(ABOUT THIS TASK) In the listing below, the lines from the first through the one with "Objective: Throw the" are to be copied word for word.

-------- TASK DATA --------

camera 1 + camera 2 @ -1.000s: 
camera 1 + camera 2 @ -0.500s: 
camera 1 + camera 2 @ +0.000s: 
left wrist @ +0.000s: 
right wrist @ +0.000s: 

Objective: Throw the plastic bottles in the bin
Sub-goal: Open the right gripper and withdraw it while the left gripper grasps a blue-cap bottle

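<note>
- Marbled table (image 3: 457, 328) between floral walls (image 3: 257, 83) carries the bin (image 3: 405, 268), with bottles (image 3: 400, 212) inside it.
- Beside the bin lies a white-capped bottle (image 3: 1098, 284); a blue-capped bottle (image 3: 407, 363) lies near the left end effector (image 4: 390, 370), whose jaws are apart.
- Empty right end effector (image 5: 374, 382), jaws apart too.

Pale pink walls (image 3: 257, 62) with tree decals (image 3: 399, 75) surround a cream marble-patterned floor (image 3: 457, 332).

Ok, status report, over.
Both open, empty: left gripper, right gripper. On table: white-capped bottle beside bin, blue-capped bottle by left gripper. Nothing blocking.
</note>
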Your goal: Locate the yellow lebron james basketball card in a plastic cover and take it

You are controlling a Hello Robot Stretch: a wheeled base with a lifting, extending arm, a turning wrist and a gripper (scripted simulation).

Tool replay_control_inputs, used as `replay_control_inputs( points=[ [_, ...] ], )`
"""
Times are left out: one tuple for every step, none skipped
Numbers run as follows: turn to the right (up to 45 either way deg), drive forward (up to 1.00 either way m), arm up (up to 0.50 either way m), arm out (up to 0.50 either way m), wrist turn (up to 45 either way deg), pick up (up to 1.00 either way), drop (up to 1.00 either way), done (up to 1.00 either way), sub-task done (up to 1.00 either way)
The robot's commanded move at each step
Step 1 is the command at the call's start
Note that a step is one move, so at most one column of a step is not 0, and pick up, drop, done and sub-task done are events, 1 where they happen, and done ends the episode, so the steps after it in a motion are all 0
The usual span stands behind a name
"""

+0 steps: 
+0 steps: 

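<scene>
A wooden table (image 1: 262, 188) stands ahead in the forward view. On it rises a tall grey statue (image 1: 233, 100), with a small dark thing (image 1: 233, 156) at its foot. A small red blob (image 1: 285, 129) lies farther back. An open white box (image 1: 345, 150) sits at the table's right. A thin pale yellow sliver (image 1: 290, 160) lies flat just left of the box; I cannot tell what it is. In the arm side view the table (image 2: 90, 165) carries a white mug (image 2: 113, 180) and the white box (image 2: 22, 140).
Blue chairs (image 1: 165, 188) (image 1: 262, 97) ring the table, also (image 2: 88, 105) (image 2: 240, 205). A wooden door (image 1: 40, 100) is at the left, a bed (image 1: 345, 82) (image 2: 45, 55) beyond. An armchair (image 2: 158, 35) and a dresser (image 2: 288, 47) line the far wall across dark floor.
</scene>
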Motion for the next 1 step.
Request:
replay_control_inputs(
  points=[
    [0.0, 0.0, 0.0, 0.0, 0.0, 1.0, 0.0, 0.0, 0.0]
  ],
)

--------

(RESPONSE)
camera 1 + camera 2 @ -1.000s: 
camera 1 + camera 2 @ -0.500s: 
camera 1 + camera 2 @ +0.000s: 
left wrist @ +0.000s: 
right wrist @ +0.000s: 

Objective: Throw the plastic bottles in the bin

This exercise has now been completed.